What needs to be done |
Please output the lines shown below exactly as they appear.

Data segment |
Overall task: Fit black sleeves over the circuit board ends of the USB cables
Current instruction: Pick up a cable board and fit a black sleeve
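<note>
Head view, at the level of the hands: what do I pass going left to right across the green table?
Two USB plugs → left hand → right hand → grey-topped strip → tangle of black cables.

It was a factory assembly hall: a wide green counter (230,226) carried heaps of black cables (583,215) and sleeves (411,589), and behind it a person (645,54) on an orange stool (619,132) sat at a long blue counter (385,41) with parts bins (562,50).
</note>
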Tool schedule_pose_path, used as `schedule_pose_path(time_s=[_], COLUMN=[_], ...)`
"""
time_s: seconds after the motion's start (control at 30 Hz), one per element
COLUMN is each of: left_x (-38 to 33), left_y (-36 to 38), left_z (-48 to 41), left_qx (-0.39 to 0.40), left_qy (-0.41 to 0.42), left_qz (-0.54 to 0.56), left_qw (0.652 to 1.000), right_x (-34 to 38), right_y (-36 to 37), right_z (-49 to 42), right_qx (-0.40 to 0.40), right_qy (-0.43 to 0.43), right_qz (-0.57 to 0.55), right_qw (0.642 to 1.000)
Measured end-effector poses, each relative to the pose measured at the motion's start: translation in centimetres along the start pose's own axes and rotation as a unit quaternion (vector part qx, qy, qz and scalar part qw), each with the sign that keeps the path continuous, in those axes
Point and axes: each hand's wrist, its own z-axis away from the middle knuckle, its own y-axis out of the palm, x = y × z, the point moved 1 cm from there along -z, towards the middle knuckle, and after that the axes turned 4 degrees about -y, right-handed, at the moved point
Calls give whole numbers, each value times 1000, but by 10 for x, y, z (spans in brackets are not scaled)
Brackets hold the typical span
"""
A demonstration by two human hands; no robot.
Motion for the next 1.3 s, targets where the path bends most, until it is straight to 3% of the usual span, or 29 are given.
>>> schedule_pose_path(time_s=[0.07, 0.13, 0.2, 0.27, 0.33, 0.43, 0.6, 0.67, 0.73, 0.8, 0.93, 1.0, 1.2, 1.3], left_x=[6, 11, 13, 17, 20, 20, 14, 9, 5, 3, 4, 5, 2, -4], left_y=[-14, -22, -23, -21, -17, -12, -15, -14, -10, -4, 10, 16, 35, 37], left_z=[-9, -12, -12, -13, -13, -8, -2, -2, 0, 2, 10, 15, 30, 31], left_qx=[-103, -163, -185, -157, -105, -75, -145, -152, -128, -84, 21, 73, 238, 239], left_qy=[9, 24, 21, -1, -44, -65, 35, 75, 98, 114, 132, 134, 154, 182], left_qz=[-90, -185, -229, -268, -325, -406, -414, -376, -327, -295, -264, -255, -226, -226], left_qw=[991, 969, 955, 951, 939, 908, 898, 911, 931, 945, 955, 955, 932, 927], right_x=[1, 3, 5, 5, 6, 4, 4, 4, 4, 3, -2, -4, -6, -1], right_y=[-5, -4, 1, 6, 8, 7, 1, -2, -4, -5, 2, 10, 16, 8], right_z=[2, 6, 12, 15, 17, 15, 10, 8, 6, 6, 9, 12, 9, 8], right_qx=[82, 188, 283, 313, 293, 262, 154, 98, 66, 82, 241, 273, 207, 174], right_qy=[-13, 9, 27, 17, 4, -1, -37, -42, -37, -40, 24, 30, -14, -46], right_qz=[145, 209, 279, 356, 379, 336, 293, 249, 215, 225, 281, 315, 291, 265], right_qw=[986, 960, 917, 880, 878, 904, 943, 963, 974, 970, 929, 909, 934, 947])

Written answer |
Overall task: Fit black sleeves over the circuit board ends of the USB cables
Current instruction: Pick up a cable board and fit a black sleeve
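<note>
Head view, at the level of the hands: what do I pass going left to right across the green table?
Two USB plugs → left hand → right hand → grey-topped strip → tangle of black cables.

It was a factory assembly hall: a wide green counter (230,226) carried heaps of black cables (583,215) and sleeves (411,589), and behind it a person (645,54) on an orange stool (619,132) sat at a long blue counter (385,41) with parts bins (562,50).
</note>
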Tool schedule_pose_path, used as `schedule_pose_path(time_s=[_], COLUMN=[_], ...)`
"""
time_s: seconds after the motion's start (control at 30 Hz), one per element
COLUMN is each of: left_x (-38 to 33), left_y (-36 to 38), left_z (-48 to 41), left_qx (-0.39 to 0.40), left_qy (-0.41 to 0.42), left_qz (-0.54 to 0.56), left_qw (0.652 to 1.000), right_x (-34 to 38), right_y (-36 to 37), right_z (-49 to 42), right_qx (-0.40 to 0.40), right_qy (-0.43 to 0.43), right_qz (-0.57 to 0.55), right_qw (0.642 to 1.000)
Measured end-effector poses, each relative to the pose measured at the motion's start: translation in centimetres along the start pose's own axes and rotation as a unit quaternion (vector part qx, qy, qz and scalar part qw), each with the sign that keeps the path continuous, in those axes
Point and axes: each hand's wrist, its own z-axis away from the middle knuckle, its own y-axis out of the palm, x = y × z, the point moved 1 cm from there along -z, towards the middle knuckle, and after that the axes turned 4 degrees about -y, right-handed, at the moved point
Calls give whole numbers, each value times 1000, but by 10 for x, y, z (spans in brackets are not scaled)
Brackets hold the typical span
"""
A demonstration by two human hands; no robot.
Motion for the next 1.3 s, targets where the path bends most, until it is straight to 3% of the usual span, or 29 are given.
>>> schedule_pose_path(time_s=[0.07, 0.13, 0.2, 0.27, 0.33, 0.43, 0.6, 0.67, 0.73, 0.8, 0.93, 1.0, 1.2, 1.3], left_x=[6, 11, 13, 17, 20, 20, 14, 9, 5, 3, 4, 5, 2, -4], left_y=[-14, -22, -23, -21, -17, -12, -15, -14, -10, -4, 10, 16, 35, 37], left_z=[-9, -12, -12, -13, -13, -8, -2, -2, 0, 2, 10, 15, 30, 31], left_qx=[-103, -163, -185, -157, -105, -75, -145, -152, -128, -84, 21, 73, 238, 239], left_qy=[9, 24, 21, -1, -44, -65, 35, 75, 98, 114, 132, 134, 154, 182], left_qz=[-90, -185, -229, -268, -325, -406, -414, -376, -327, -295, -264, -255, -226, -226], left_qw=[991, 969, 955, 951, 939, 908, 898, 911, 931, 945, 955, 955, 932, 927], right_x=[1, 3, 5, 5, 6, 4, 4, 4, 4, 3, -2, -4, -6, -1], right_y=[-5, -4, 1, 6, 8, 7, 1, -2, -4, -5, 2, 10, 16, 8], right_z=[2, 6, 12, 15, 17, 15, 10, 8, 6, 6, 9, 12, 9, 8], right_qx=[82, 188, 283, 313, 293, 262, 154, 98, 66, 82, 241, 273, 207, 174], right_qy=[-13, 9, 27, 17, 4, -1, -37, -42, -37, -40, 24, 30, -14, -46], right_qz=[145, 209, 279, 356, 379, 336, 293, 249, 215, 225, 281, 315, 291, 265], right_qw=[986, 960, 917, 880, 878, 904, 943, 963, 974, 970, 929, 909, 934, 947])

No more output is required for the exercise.